Aim of the exercise
Read the data and repeat all of it exactly.

Data
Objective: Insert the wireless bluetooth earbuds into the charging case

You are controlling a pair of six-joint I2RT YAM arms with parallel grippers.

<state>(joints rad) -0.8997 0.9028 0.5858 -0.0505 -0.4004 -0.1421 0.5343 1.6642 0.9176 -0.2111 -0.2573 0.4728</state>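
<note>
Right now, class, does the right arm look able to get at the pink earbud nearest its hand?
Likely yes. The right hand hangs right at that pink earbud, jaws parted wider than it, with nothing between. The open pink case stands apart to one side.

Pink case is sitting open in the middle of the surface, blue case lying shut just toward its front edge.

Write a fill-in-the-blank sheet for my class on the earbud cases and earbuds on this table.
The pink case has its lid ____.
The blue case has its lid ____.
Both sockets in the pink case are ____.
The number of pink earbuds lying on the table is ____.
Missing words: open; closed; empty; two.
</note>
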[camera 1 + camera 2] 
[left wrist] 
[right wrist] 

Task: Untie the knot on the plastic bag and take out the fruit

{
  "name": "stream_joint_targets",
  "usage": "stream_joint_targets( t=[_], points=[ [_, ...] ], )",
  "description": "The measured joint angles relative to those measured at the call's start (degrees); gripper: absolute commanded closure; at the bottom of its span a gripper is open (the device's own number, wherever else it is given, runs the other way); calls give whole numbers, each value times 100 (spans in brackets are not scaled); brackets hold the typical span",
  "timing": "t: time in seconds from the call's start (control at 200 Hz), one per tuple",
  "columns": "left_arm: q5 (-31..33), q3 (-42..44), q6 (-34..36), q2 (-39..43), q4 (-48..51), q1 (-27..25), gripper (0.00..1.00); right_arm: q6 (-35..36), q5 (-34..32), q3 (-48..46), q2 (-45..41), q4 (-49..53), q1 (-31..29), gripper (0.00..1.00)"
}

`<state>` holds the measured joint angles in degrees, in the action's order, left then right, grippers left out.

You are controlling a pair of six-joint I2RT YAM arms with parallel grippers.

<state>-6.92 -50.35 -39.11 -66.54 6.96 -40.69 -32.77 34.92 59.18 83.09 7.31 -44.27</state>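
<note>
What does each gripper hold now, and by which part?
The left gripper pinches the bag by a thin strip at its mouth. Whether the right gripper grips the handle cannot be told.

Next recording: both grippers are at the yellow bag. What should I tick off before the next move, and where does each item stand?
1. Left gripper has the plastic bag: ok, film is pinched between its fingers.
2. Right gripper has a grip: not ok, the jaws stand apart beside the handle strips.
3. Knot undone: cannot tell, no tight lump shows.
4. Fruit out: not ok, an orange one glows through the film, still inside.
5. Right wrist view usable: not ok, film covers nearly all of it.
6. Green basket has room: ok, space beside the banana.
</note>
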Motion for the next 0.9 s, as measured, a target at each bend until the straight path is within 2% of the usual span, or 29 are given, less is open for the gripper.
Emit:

Worked solution
Objective: Insert the wireless bluetooth earbuds into the charging case

You are controlling a pair of six-joint I2RT YAM arms with parallel grippers.

<state>(joints rad) -0.8997 0.9028 0.5858 -0.0505 -0.4004 -0.1421 0.5343 1.6642 0.9176 -0.2111 -0.2573 0.4728</state>
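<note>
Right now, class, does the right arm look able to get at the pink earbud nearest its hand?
Likely yes. The right hand hangs right at that pink earbud, jaws parted wider than it, with nothing between. The open pink case stands apart to one side.

Pink case is sitting open in the middle of the surface, blue case lying shut just toward its front edge.

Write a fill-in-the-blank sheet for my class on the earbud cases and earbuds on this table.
The pink case has its lid ____.
The blue case has its lid ____.
Both sockets in the pink case are ____.
The number of pink earbuds lying on the table is ____.
Missing words: open; closed; empty; two.
</note>
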[camera 1 + camera 2] 
[left wrist] 
[right wrist] 

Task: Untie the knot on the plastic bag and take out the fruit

{
  "name": "stream_joint_targets",
  "usage": "stream_joint_targets( t=[_], points=[ [_, ...] ], )",
  "description": "The measured joint angles relative to those measured at the call's start (degrees); gripper: absolute commanded closure; at the bottom of its span a gripper is open (the device's own number, wherever else it is given, runs the other way); calls give whole numbers, each value times 100 (spans in brackets are not scaled); brackets hold the typical span",
  "timing": "t: time in seconds from the call's start (control at 200 Hz), one per tuple",
  "columns": "left_arm: q5 (-31..33), q3 (-42..44), q6 (-34..36), q2 (-39..43), q4 (-48..51), q1 (-27..25), gripper (0.00..1.00); right_arm: q6 (-35..36), q5 (-34..32), q3 (-48..46), q2 (-45..41), q4 (-49..53), q1 (-31..29), gripper (0.00..1.00)"
}

`<state>` holds the measured joint angles in degrees, in the action's order, left then right, grippers left out.

You are controlling a pair of six-joint I2RT YAM arms with parallel grippers.

<state>-6.92 -50.35 -39.11 -66.54 6.96 -40.69 -32.77 34.92 59.18 83.09 7.31 -44.27</state>
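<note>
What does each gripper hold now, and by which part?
The left gripper pinches the bag by a thin strip at its mouth. Whether the right gripper grips the handle cannot be told.

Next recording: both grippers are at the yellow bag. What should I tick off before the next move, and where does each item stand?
1. Left gripper has the plastic bag: ok, film is pinched between its fingers.
2. Right gripper has a grip: not ok, the jaws stand apart beside the handle strips.
3. Knot undone: cannot tell, no tight lump shows.
4. Fruit out: not ok, an orange one glows through the film, still inside.
5. Right wrist view usable: not ok, film covers nearly all of it.
6. Green basket has room: ok, space beside the banana.
</note>
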Motion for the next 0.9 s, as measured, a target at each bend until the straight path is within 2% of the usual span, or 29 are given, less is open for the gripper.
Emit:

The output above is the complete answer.